The Curl, Molly knows, is the crescent-shaped stretch of beach that dips out into Lake Charlotte. During the day, it’s filled with people—mostly little kids splashing in the almost landlocked shallow water between there and the shore. But at night, all the cool kids hang out on the stretch of beach, drinking beer around bonfires and doing who knows what else.
Molly was at the Curl a week ago, with Ozzie and his mother, but she has never been out there after dark.
“Yeah, we’ll be there,” she tells Ryan, who nods, then rides off with a wave as Andy catches up with him.

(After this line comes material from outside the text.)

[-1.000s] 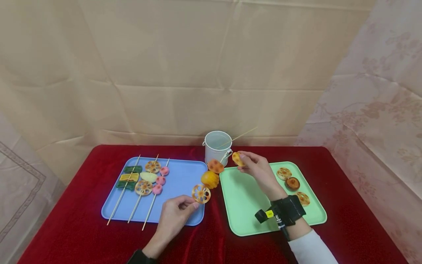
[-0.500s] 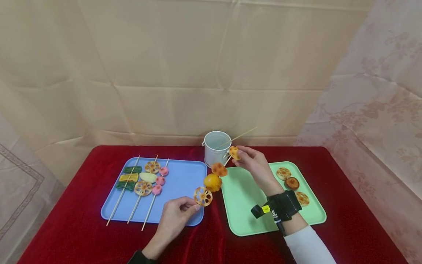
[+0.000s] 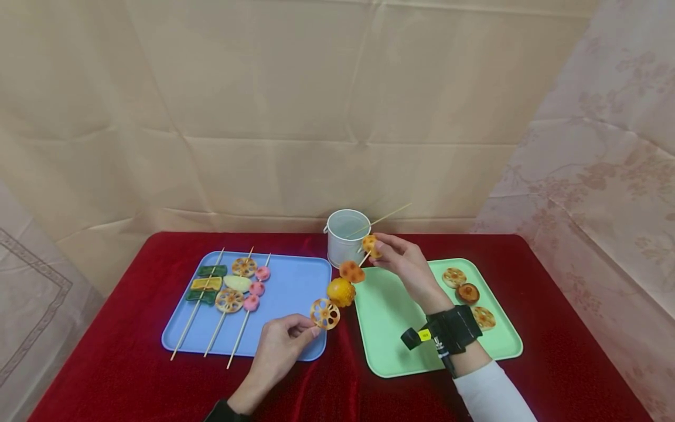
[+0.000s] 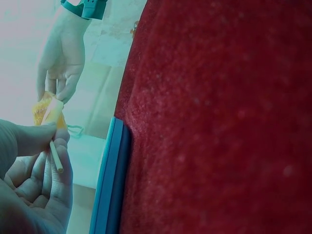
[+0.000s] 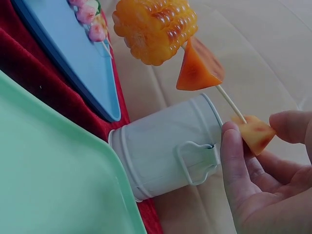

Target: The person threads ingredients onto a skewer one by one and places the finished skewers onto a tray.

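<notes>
My left hand (image 3: pixel 285 346) grips a bamboo skewer (image 4: pixel 57 158) by its lower end, between thumb and fingers. Threaded up its length are a lotus root slice (image 3: pixel 324 314), a yellow corn piece (image 5: pixel 156 29) and an orange wedge-like piece (image 5: pixel 200 68). At the upper end, my right hand (image 3: pixel 403 264) pinches a yellow-orange piece with browned spots (image 5: pixel 255 134) between thumb and fingertips. The skewer's tip meets this piece in the right wrist view. Both hands hold their things raised, between the two trays and in front of the bucket.
On the left, a blue tray (image 3: pixel 295 281) bears 3 finished skewers (image 3: pixel 239 287). The green tray (image 3: pixel 385 346) at right carries loose lotus slices (image 3: pixel 484 317) and a brown mushroom-like piece (image 3: pixel 467 293). Behind stands a white bucket (image 3: pixel 343 249) with a bare skewer (image 3: pixel 392 213) leaning out.
My right hand has moved left, bringing the yellow-orange piece to the skewer's tip. The held skewer has shifted slightly right, while my left hand has barely moved.
</notes>
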`<control>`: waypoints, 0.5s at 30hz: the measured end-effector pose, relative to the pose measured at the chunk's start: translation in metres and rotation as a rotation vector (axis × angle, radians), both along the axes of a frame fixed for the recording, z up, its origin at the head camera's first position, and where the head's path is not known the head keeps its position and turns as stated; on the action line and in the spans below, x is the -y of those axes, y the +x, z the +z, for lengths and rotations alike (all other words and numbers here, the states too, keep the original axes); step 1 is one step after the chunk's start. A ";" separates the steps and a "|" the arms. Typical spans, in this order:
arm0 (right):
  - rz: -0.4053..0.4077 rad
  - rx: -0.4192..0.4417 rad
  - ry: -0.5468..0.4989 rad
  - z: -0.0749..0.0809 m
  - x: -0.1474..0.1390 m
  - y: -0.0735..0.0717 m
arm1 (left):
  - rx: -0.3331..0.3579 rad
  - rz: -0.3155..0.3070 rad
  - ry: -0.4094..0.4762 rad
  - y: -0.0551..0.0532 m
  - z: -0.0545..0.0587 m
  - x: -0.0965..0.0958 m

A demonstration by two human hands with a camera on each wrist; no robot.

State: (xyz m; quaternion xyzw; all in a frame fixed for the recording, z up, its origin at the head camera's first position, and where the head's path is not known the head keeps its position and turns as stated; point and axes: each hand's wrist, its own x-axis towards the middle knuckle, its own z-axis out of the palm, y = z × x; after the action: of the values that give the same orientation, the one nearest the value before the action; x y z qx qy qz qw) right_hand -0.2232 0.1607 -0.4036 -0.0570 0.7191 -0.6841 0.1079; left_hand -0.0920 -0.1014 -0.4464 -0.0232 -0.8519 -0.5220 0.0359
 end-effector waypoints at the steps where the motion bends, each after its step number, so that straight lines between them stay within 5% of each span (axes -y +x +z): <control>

“Molly! We can’t go to a party at the Curl,” Rebecca says.
“Why not?”
“My parents won’t let me, for one thing.”
“So sleep over at my house. Kevin’s gone, and my mother probably won’t even ask where we’re going.” This is the first time, Molly realizes, that it’ll come in handy to have a mother who’s always so out of it.
Most of the time, it’s just embarrassing, especially with Rebecca, whose mother is, like, a total Martha Stewart, always baking cookies and doing crafts and gardening, making the Wasners’ house as homey as the Connollys’ is neglected.
“What about your sister?” Rebecca asks pointedly.
And for a moment, Molly thinks she’s talking about Carleen. She thinks Rebecca means, Won’t your mother be worried about you after what happened to your sister, even if it was ten years ago?
But then she realizes that Rebecca isn’t talking about Carleen at all. That the shadow of what happened to her oldest sister doesn’t necessarily loom over everyone else in town the way it’s hung over Molly’s family these past ten years.